Note: This bug is displayed in read-only format because the product is no longer active in Red Hat Bugzilla.

Bug 2073439

Summary: GitOps ZTP container extract command hangs intermittently
Product: OpenShift Container Platform Reporter: Ian Miller <imiller>
Component: Telco EdgeAssignee: Jim Ramsay <jramsay>
Telco Edge sub component: ZTP QA Contact: yliu1
Status: CLOSED ERRATA Docs Contact:
Severity: medium    
Priority: unspecified CC: aireilly
Version: 4.10   
Target Milestone: ---   
Target Release: 4.11.0   
Hardware: Unspecified   
OS: Unspecified   
Whiteboard:
Fixed In Version: Doc Type: No Doc Update
Doc Text:
Story Points: ---
Clone Of:
: 2073498 (view as bug list) Environment:
Last Closed: 2022-08-26 16:43:57 UTC Type: Bug
Regression: --- Mount Type: ---
Documentation: --- CRM:
Verified Versions: Category: ---
oVirt Team: --- RHEL 7.3 requirements from Atomic Host:
Cloudforms Team: --- Target Upstream Version:
Embargoed:
Bug Depends On:    
Bug Blocks: 2073498    

Description Ian Miller 2022-04-08 13:45:03 UTC
Description of problem: The documentation instructs users to extract the deployment CRs, source CRs, etc from the container using:
mkdir -p ./out
podman run -t --rm registry-proxy.engineering.redhat.com/rh-osbs/openshift4-ztp-site-generate:v4.10.0-41 extract /home/ztp --tar | tar x -C ./out
(replace the container version with any valid 4.10 pre-release build)

Without the -t option this command will hang on some runs/iterations.
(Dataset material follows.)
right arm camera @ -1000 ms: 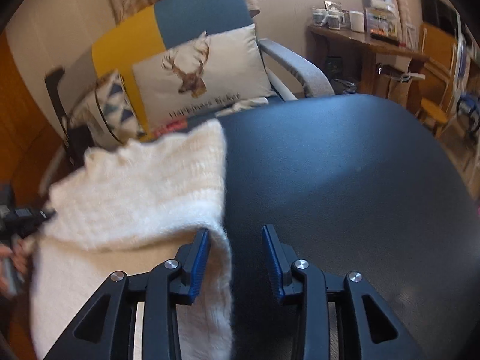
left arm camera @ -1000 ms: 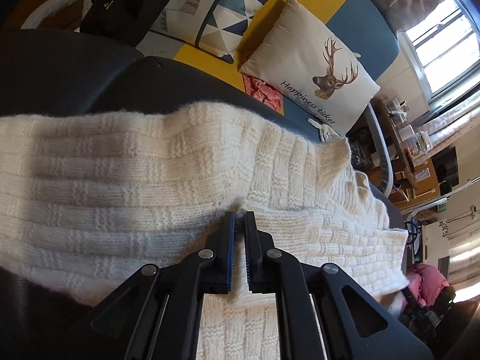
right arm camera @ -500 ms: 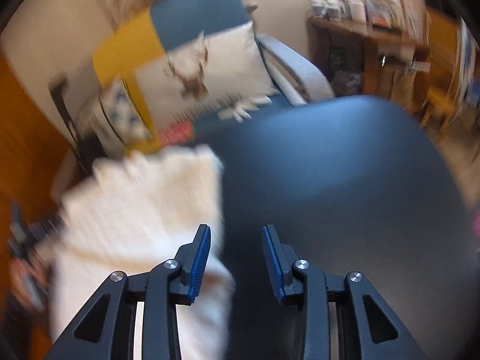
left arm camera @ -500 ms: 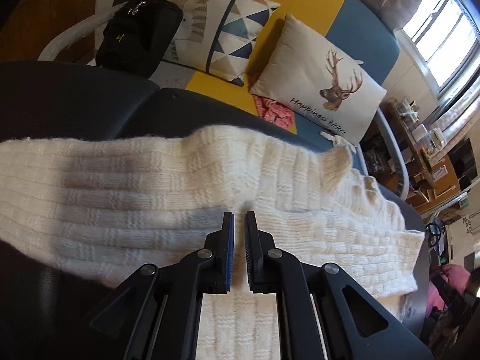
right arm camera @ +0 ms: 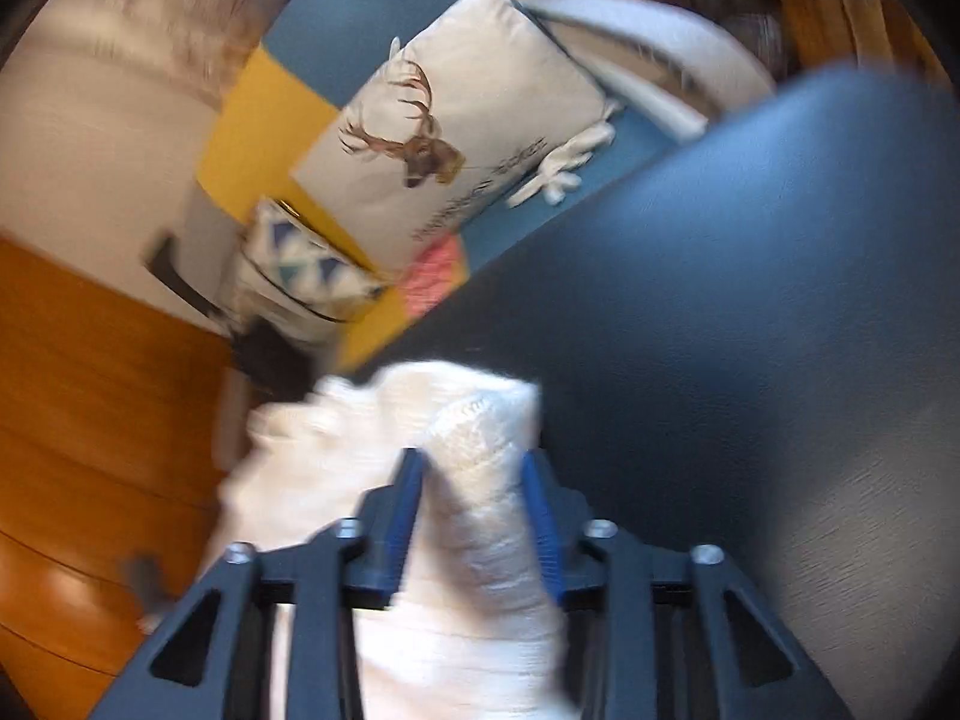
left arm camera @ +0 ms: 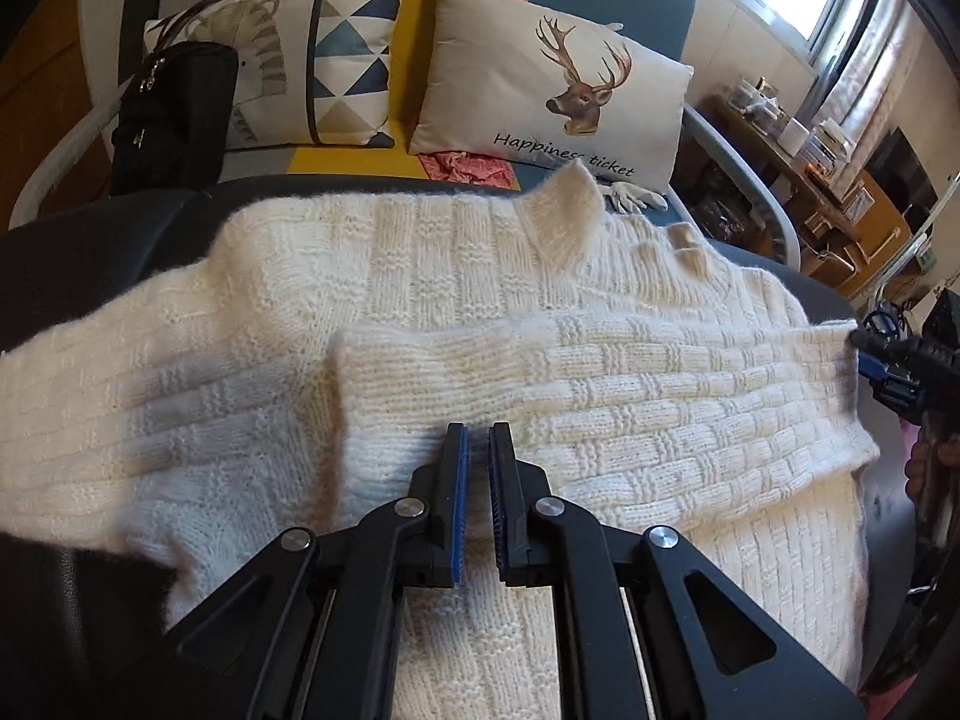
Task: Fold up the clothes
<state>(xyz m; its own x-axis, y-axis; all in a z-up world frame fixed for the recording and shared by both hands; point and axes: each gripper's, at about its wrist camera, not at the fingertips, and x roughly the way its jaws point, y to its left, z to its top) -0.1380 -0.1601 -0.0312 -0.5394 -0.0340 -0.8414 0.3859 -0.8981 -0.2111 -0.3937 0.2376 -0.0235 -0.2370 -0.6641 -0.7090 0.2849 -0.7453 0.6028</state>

When the -t option is used the command will (sometimes) fail with output:
tar: This does not look like a tar archive
tar: Exiting with failure status due to previous errors

In these cases removing the pipe command shows that tar (command inside the 'extract' script in the container) is failing to write the output:
tar: Refusing to write archive contents to terminal (missing -f option?)
tar: Error is not recoverable: exiting now

Version-Release number of selected component (if applicable): 4.10


How reproducible: 100% on some environments, intermittent on others


Steps to Reproduce:
1. Run above command repeatedly until command fails with message "This does not look like a tar archive"

Actual results:


Expected results: Command populates the ./out directory with content and does not return error.

Comment 1 Jim Ramsay 2022-04-08 13:58:29 UTC
So there are potentially 2 issues here.

The first is that podman seems to sometimes hang when sending lots of data to stdout.  Reason unknown.
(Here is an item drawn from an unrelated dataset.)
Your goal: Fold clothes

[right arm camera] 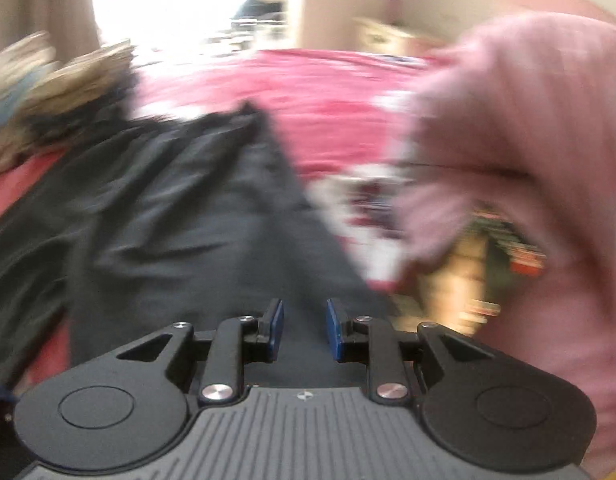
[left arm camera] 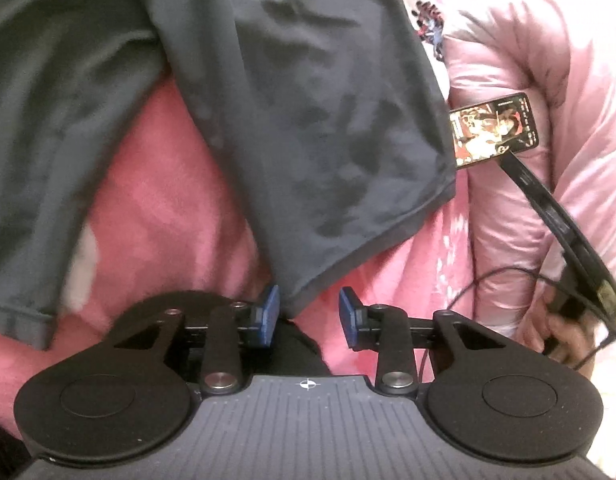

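A dark garment (left arm camera: 308, 112) is lying spread over a pink bed cover (left arm camera: 159, 216), its hemmed corner reaching down to just in front of the left tongs (left arm camera: 309, 317). The left tongs are standing released, blue pads apart, with the hem corner sitting at the gap but not pinched. To the right, a pink padded jacket (left arm camera: 548, 60) is filling the edge of the left wrist view, and a phone (left arm camera: 492, 130) is showing on a black holder just beside the garment's edge. In the blurred right wrist view, the right tongs (right arm camera: 304, 330) are hanging released over the same dark garment (right arm camera: 195, 216), bare pink cover (right arm camera: 308, 92) lying beyond it.
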The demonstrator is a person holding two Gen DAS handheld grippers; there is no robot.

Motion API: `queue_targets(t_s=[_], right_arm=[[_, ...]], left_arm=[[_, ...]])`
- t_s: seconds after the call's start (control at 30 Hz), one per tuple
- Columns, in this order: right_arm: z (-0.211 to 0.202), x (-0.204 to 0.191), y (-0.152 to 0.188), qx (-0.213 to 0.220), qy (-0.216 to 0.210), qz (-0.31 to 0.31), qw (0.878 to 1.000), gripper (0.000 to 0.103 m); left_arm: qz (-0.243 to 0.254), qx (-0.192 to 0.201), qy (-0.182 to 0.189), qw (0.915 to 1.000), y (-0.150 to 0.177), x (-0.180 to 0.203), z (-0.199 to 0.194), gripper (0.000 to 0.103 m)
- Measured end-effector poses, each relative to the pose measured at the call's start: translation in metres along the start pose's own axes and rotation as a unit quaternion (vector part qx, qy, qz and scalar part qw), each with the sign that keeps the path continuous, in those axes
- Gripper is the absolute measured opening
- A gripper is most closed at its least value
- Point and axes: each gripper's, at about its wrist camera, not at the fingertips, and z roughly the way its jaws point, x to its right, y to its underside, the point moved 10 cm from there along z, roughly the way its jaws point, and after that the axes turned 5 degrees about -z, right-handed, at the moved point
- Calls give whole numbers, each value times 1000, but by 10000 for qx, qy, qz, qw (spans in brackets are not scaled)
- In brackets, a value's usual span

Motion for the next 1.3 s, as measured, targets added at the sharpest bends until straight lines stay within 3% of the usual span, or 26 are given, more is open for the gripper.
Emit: queue_targets(t_s=[0.13,0.23,0.3,0.37,0.53,0.67,0.77,0.9,1.03,1.07,1.1,1.13,1.17,1.3], right_arm=[[29,-18,28,-505,-433,-216,9976,23],[49,5,63,-1299,-61,-331,9910,21],[38,22,59,-1399,-25,-99,9901,21],[23,32,37,-1255,-16,-42,9921,22],[20,32,-59,-309,-465,73,9984,26],[67,26,-130,98,-788,313,9963,36],[128,32,-163,-128,-1004,427,9940,38],[188,29,-181,-611,-946,268,9933,38],[204,29,-187,-642,-1105,442,9908,36],[213,28,-187,-694,-1133,433,9902,34],[218,27,-187,-729,-1141,367,9901,24],[222,27,-187,-752,-1142,282,9902,6],[226,26,-187,-775,-1144,197,9902,2],[227,39,-201,-435,-860,56,9953,2]], left_arm=[[273,226,-276,9990,-3,-8,-14,32],[256,448,-263,9983,-10,-16,-26,32],[167,661,-232,9974,-20,-25,-36,32],[35,933,-232,9954,-36,-34,-47,32],[-256,1681,-380,9847,-87,-58,-74,32],[-303,2171,-704,9731,-121,-73,-85,32],[-276,2377,-1036,9654,-137,-86,-88,32],[-388,2470,-1082,9622,-147,-102,-88,32],[-433,2423,-1113,9628,-150,-110,-87,32],[-442,2399,-1110,9634,-150,-112,-87,32],[-448,2371,-1109,9641,-149,-114,-87,32],[-456,2343,-1117,9647,-149,-116,-85,32],[-458,2322,-1130,9650,-149,-118,-83,32],[-414,2290,-1141,9658,-150,-121,-79,32]])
We added '-t' to the recommended commandline to try to fix that.  However, with '-t' tar is unhappy.

Turns out that removing '-t' and also piping tar|cat inside the container leads to a more reliable experience; doing some stress tests now to see if it's a good fix or not.

Comment 2 Jim Ramsay 2022-04-08 14:12:36 UTC
https://github.com/containers/podman/issues/13779 contains the root cause and the probable fix.
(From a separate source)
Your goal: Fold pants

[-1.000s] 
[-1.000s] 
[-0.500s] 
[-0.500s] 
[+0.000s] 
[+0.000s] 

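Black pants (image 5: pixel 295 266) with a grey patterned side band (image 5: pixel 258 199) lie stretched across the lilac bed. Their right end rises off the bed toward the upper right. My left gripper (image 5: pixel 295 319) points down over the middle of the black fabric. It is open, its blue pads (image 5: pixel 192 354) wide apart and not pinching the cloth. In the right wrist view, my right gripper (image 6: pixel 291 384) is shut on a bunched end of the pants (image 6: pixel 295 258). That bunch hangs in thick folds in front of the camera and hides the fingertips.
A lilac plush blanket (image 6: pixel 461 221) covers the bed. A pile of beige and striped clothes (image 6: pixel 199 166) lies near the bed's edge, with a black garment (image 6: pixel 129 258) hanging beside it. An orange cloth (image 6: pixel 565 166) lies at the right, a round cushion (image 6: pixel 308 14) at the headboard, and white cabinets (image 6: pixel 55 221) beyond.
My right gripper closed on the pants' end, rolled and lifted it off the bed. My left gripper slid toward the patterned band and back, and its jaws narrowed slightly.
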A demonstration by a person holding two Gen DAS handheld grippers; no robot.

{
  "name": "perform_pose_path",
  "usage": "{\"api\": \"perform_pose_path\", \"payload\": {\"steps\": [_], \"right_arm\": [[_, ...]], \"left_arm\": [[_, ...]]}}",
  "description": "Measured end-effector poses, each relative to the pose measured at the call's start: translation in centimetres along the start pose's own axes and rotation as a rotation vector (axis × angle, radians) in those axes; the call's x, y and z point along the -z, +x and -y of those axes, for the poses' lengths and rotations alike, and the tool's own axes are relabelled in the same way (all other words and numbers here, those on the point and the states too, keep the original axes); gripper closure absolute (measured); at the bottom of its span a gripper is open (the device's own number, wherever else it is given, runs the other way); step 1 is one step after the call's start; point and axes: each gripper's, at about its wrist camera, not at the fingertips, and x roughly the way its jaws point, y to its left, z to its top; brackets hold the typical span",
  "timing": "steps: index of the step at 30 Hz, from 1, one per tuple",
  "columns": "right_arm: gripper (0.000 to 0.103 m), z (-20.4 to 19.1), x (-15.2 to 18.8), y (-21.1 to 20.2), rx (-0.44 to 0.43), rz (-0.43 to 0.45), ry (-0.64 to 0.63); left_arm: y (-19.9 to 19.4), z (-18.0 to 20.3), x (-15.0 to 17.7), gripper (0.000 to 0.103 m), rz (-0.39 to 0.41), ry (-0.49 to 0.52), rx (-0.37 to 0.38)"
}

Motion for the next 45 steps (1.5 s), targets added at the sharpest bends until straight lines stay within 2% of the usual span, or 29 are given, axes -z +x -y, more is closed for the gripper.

Podman logs all stdout to journald in order to make `podman logs` work, and this can get overrun when dumping large amounts of data to stdout.

Adding `--log-driver=none` to the podman commandline disables this logging in podman, and the data flows to stdout unencumbered.

Makes me think of this old TV spot; perhaps other Canadians will get it: https://www.youtube.com/watch?v=upsZZ2s3xv8

Running some stress tests now to make sure it works reliably, then we should update the docs with the new commandline.

Comment 3 Jim Ramsay 2022-04-08 15:09:59 UTC
Yes, adding '--log-driver=none' to the podman commandline reliably extracts via tar|stdout

There's a PR out to master to fix the upstream docs and in-tool help output with the recommendation, and this will be backported to 4.10 as well.

aireilly: The 4.10 docs will also need to change to match.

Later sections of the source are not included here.